**Required action:** Repeat the whole listing exactly as it appears.

**Data:**
__________________________________________________
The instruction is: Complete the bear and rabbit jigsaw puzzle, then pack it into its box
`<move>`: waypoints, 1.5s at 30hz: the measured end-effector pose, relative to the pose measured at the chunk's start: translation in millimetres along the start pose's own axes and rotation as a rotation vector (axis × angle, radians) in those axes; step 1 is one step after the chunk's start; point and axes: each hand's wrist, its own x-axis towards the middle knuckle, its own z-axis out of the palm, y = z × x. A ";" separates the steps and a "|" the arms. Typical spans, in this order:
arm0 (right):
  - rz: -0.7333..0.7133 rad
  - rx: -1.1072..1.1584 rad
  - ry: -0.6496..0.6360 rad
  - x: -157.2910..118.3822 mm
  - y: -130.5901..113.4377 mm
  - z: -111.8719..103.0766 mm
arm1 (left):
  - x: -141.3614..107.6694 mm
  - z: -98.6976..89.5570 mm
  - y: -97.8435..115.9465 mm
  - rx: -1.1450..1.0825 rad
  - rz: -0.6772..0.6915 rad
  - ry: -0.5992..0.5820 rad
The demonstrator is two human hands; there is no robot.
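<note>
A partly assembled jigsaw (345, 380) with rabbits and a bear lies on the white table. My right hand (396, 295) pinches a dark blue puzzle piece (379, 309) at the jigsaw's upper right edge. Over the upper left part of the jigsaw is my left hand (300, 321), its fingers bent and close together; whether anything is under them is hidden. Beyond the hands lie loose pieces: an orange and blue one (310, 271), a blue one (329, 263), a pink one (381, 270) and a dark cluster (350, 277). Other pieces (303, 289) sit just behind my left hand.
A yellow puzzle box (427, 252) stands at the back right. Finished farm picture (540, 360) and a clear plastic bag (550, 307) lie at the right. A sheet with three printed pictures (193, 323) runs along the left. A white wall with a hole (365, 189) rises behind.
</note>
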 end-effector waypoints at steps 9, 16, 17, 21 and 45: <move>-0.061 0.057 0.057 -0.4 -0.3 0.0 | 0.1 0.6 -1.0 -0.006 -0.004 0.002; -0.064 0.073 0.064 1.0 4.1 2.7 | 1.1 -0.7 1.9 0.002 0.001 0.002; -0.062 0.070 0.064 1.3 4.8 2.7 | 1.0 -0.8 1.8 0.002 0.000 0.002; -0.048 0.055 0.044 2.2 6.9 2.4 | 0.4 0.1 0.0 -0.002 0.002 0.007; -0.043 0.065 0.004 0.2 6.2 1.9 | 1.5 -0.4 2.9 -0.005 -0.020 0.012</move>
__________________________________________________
**Answer to this exercise:**
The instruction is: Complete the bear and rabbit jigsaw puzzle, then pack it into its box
`<move>`: waypoints, 1.5s at 30hz: the measured end-effector pose, relative to the pose measured at the chunk's start: translation in millimetres along the start pose's own axes and rotation as a rotation vector (axis × angle, radians) in those axes; step 1 is one step after the chunk's start; point and axes: each hand's wrist, its own x-axis towards the middle knuckle, its own z-axis out of the palm, y = z × x. A ";" separates the steps and a "|" the arms. Typical spans, in this order:
arm0 (right):
  - rz: -0.7333..0.7133 rad
  - rx: -1.1072..1.1584 rad
  - ry: -0.6496..0.6360 rad
  - x: -157.2910..118.3822 mm
  - y: -130.5901..113.4377 mm
  - z: -111.8719..103.0766 mm
arm1 (left):
  - x: -141.3614..107.6694 mm
  - z: -98.6976..89.5570 mm
  - y: -97.8435..115.9465 mm
  - rx: -1.1450..1.0825 rad
  - rz: -0.6772..0.6915 rad
  - ry: -0.5992..0.5820 rad
The demonstrator is two human hands; there is no robot.
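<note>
A partly assembled jigsaw (345, 380) with rabbits and a bear lies on the white table. My right hand (396, 295) pinches a dark blue puzzle piece (379, 309) at the jigsaw's upper right edge. Over the upper left part of the jigsaw is my left hand (300, 321), its fingers bent and close together; whether anything is under them is hidden. Beyond the hands lie loose pieces: an orange and blue one (310, 271), a blue one (329, 263), a pink one (381, 270) and a dark cluster (350, 277). Other pieces (303, 289) sit just behind my left hand.
A yellow puzzle box (427, 252) stands at the back right. Finished farm picture (540, 360) and a clear plastic bag (550, 307) lie at the right. A sheet with three printed pictures (193, 323) runs along the left. A white wall with a hole (365, 189) rises behind.
</note>
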 end-effector waypoints at steps 9, 16, 17, 21 and 45: <move>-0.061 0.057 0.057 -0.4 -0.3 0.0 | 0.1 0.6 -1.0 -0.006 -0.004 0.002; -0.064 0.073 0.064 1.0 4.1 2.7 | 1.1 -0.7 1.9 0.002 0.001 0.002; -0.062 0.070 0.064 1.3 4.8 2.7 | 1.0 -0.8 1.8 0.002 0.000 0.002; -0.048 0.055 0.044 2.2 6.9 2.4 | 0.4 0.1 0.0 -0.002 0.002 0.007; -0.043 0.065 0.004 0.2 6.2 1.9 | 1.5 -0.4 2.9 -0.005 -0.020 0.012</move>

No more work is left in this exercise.